Pourquoi c'est important pour la sécurité alimentaire

Selon les chercheurs du projet RIPE (Realizing Increased Photosynthetic Efficiency) de l'Université de l'Illinois, l'amélioration de l'efficacité photosynthétique est l'une des voies les plus prometteuses pour augmenter considérablement les rendements des cultures sans étendre les terres agricoles ni augmenter l'utilisation d'engrais.
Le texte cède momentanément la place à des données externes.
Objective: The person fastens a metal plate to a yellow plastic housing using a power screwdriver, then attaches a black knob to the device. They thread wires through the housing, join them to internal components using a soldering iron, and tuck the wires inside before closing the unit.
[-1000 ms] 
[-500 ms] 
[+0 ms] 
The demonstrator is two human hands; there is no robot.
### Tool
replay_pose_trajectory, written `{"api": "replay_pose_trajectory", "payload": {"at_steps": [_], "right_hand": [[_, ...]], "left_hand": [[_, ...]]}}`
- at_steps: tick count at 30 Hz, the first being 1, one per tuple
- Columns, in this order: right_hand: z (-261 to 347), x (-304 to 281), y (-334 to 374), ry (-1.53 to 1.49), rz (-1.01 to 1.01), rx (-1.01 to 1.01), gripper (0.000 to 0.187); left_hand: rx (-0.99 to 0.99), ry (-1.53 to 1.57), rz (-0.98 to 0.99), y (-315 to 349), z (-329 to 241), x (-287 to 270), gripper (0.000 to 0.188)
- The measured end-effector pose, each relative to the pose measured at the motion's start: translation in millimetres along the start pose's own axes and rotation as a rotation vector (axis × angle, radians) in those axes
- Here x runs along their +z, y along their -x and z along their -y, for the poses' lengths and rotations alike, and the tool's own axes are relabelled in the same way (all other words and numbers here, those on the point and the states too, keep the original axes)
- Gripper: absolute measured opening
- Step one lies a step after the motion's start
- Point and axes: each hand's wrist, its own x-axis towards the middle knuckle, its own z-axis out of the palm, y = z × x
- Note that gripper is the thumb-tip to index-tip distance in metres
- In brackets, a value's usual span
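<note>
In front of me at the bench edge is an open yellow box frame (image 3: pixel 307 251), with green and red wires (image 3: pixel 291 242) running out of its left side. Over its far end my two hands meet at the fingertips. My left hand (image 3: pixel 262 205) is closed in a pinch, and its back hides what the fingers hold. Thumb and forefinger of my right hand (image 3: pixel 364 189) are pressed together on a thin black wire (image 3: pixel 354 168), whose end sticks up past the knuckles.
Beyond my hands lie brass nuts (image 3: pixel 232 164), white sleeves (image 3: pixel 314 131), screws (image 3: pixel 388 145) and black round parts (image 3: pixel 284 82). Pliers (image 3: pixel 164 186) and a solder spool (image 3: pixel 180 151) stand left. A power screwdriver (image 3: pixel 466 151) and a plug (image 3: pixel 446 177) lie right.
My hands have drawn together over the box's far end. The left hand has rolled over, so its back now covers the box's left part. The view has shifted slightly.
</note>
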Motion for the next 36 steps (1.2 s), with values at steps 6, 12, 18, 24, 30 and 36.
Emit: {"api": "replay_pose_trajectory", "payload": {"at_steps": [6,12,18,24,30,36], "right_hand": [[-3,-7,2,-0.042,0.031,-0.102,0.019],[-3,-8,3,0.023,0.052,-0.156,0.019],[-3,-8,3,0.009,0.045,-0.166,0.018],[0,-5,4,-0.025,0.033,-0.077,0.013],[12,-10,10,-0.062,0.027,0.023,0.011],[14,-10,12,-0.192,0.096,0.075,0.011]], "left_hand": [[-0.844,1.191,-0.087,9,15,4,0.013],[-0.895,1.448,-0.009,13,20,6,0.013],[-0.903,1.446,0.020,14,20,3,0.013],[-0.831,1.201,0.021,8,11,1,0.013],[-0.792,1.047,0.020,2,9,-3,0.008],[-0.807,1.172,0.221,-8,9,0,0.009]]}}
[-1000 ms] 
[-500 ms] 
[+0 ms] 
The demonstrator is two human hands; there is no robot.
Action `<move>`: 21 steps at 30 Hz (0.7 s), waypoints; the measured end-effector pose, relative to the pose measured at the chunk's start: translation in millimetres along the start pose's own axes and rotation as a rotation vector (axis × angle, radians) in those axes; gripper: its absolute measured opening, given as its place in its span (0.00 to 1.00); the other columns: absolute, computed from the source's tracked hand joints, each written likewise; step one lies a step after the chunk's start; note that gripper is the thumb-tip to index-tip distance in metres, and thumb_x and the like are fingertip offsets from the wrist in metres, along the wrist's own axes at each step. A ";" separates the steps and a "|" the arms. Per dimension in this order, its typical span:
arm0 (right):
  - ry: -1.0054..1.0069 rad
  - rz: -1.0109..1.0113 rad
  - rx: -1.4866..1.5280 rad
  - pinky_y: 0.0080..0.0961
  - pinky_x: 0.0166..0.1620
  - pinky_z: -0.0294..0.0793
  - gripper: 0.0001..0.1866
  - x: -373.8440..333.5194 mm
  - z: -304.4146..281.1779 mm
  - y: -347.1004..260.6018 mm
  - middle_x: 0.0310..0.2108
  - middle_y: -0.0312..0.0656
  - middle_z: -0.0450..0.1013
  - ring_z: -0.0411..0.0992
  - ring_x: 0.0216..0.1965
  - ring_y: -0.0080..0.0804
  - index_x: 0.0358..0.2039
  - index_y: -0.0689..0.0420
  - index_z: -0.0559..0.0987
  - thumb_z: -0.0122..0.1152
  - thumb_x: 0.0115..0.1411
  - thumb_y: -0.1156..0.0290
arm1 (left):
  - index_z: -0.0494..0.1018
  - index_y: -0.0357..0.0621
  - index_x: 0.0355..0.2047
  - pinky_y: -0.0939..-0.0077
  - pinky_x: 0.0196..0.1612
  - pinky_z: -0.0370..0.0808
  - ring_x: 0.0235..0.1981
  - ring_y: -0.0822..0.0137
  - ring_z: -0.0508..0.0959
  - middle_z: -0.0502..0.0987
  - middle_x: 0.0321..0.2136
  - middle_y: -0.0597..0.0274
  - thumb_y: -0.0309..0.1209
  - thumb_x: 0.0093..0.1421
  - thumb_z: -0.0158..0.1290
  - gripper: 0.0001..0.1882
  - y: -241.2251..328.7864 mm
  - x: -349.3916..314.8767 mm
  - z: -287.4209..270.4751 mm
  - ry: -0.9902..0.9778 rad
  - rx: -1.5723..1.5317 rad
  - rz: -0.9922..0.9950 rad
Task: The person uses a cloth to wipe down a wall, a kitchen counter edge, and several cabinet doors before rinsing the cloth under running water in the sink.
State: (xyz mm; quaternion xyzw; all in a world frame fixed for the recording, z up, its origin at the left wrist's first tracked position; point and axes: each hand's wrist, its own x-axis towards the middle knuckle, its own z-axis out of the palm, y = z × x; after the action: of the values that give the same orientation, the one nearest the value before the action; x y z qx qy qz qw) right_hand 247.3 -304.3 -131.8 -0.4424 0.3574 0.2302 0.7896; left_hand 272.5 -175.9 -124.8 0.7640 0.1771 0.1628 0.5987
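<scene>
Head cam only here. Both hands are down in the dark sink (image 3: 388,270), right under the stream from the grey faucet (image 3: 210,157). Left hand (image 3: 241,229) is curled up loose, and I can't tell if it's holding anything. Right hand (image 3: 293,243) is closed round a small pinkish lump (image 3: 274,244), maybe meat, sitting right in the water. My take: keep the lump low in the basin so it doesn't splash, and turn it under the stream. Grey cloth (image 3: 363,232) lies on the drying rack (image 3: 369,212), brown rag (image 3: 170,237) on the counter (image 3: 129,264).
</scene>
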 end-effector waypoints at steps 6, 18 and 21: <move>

Les enjeux sont élevés : la demande alimentaire mondiale devrait augmenter de 50 à 70 % d'ici 2050 à mesure que la population augmente et que les régimes alimentaires évoluent, tandis que les terres arables et les réserves d'eau douce restent limitées. Le changement climatique aggrave la pression, car le stress thermique et la sécheresse réduisent encore davantage les performances déjà limitées de la Rubisco.

Même une amélioration modeste de l'efficacité de la Rubisco – par exemple, en réduisant la photorespiration de 20 % – pourrait se traduire par des gains de rendement importants pour les cultures qui nourrissent des milliards de personnes.

Apprendre des algues et des anthocérotes

La nature a déjà résolu le problème de la Rubisco, du moins chez certains organismes. Les algues et certains micro-organismes regroupent la Rubisco dans des compartiments denses appelés pyrénoïdes, qui inondent l'enzyme de CO₂ concentré et réduisent considérablement le risque d'erreur coûteuse de liaison à l'oxygène. On estime que les systèmes à base de pyrénoïdes assurent environ un tiers de toute la fixation du CO₂ sur Terre.

Le défi a été de trouver comment intégrer quelque chose de similaire dans les plantes cultivées. Une percée récente clé est venue de l'étude des anthocérotes – un groupe humble de plantes terrestres non vasculaires. Contrairement aux autres plantes terrestres, les anthocérotes contiennent naturellement des compartiments de type pyrénoïde. Les chercheurs ont découvert qu'une caractéristique moléculaire unique de la protéine Rubisco de l'anthocérote, baptisée région STAR, agit comme un velcro biologique, provoquant le regroupement des molécules de Rubisco. Il est essentiel de noter que lorsque les scientifiques ont introduit cette caractéristique dans d'autres espèces végétales, la Rubisco s'est réorganisée de la même manière – ce qui suggère que le mécanisme est portable et pourrait un jour être transféré au blé ou au riz, selon Technology Networks.

La voie à suivre

L'ingénierie d'un système de concentration du carbone entièrement fonctionnel dans les principales cultures reste un défi de taille. Les chercheurs doivent encore construire les « conduits » moléculaires qui acheminent le CO₂ dans les nouveaux compartiments et l'empêchent de s'échapper. Le processus implique la réingénierie simultanée de plusieurs composants en interaction – une tâche qui prendra probablement des années d'essais sur le terrain avant qu'une culture modifiée n'atteigne les agriculteurs.

Pourtant, le domaine progresse rapidement. De l'évolution dirigée de la Rubisco elle-même à la transplantation en gros de la machinerie de photosynthèse des algues, les scientifiques disposent aujourd'hui de plus d'outils que jamais pour s'attaquer à ce qui pourrait être le plus grand travail inachevé de l'évolution. S'ils réussissent, les retombées pourraient être parmi les avancées agricoles les plus importantes de l'histoire.